Part of the time he was in a comma, and  when conscious he kept saying, ‘Mama, help me, Mama, help me.’ I couldn’t and it’s killing me. I whispered in his ear, ‘John, I love you so much.’ All of a sudden his arm came up stiffly and fell across my back, and very quietly he said, from some vast depth, ‘Me too.’ “

There are no currently fully satisfying answers to the agony of the world because it isn’t “answers” or “explanations” these people want—they want it to stop! And yet, despite the silly advice from silly OT professors who tell us to keep our mouths shut on the subject, the sufferers keep on asking “why?”
I don’t know very much but I read a lot and listen a lot and watch a lot. I’ve never been a scholar and it’s too late for me even if I had the ability to become one but I know I’m tired of scholarship with all its wisdom—a wisdom that can show a mass of opposing ways to understand the same texts and prove to me that I haven’t got a clue about what the Bible is really saying. But I know Jesus knew them back to front and inside out. Scriptures that those who take the high moral ground these days sneer at, texts that the wise ones in their wisdom can prove shouldn’t be there—Jesus knew them all. He read the same OT we have (the one with all those offensive texts in it) but the Holy Scriptures never offended Him. He said, “Look closely at them with a trusting and obedient heart and you’ll see Me in them! They’re all about Me!” There must be a “Jesus way” of reading the Holy Bible that’s holier than the way the morally upright ones read it; a way wiser than how the wise ones read it. (John 5:38-39; Luke 11:52)–“Woe to you scholars for you take away the key of knowledge…” I’ll rest on that!
I’m tired too of the banal moralizing that I listen to week after week after week from various sources. Preachers armed with a database of a hundred favorite verses and their favorite topics that they present in something of different suit and yet, more often than not, with the same tired illustrations, platitudes, words of correction, suggestions and clips from the Andy Griffith show. I’d rather have the scandal that I don’t know how to respond to.
Colin Morris, a prominent British churchman some years back told us that during the night a couple of hundred yards from his door people found a little man lying on the pavement–-dead. An Asian. His sole possessions were the pair of shorts he wore, a pair of worn sandals and his shirt with an empty ballpoint pen in the pocket. The autopsy found a ball of grass in his otherwise empty stomach.
Arrrrrgh!
Dear Mrs. Risso, poor little Asian man we’ve nothing to tell you other than that there is a God and that He is like Jesus Christ and that He WILL do what is right and He WILL right all the wrongs.

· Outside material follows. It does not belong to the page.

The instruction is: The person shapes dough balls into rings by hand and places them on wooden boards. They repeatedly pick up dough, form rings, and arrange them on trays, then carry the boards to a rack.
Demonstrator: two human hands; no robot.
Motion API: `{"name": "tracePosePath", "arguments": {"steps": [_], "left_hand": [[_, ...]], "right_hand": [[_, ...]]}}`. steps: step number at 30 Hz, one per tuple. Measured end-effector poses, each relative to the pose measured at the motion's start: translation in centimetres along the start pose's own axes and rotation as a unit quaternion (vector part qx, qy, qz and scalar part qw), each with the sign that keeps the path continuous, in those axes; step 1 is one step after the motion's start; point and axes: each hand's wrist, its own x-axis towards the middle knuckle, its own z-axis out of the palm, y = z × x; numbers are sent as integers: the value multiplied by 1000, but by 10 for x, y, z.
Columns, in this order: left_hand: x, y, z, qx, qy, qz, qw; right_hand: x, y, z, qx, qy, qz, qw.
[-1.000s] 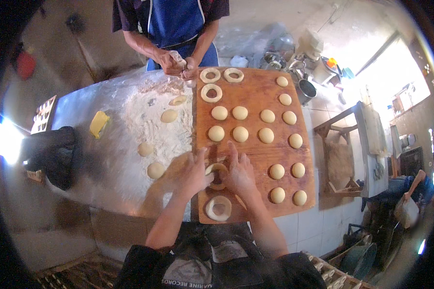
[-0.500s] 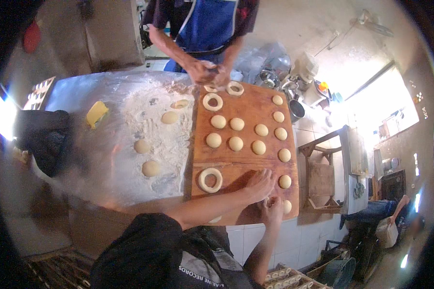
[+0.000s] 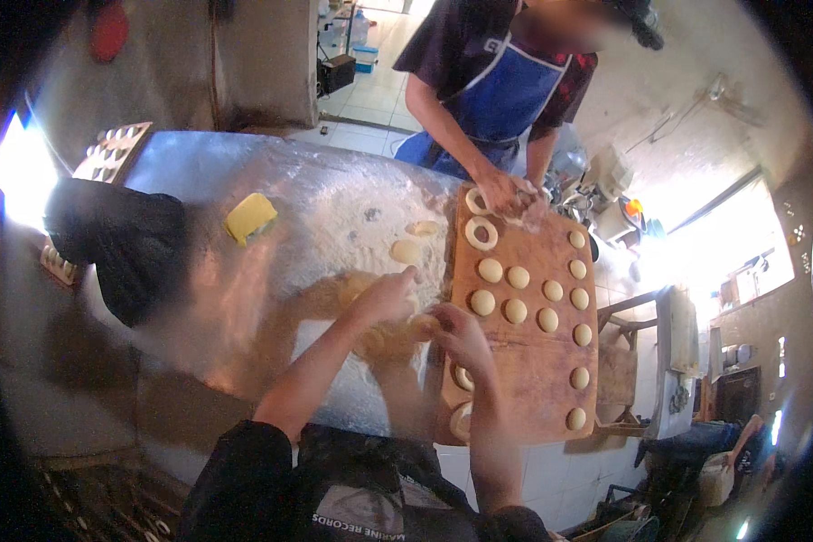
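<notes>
Floury steel is pretty much the whole scene: a metal table dusted white with flour, and both hands sit close together right where that flour meets the edge of a wooden board. The left hand is curled down over a soft pale dough piece, and the right hand is touching the same lump from the other side, fingers bent around it, so the two hands are basically pinching one piece between them; how tight the grip is I can't tell, it's a bit blurred. Just past the right hand, on the board, there are smooth round dough balls laid out in neat rows, matte and cream coloured. Tucked under the right forearm are two dough rings with holes in the middle, partly hidden by the arm. Beyond the left hand a couple of flatter oval dough pieces lie loose in the flour. Further off to the left is a yellow blocky sponge, and well past that a crumpled black bag. At the far end of the board from the hands, another person in a blue apron has both of their hands on dough, next to another dough ring.
</notes>
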Motion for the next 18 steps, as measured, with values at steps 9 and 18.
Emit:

The resurrection of Jesus Christ is His assurance that that’s true (Acts 17:31).

(Holy Father, you remain to me in so many ways the “unknown God” Paul spoke about. But I can’t deny that Jesus has persuaded me that what I think I know or what I know I don’t know changes nothing about who you are essentially. I and multiplied millions like me are trusting Him and so we are trusting you. If you can actually experience pain that rises out of your sadness at the agony of the world’s great wrong and the consequences of it, you are a strange God indeed. Many truths help me live at peace with my ignorance but that you showed us yourself in Jesus of Nazareth, the resurrected One and that He is image of where you purpose to take us is a life-sustainer. By Him I’m greatly helped to believe that there is a glorious, happy and righteous ending to all this. Thank you in the name of the Living Lord Jesus.)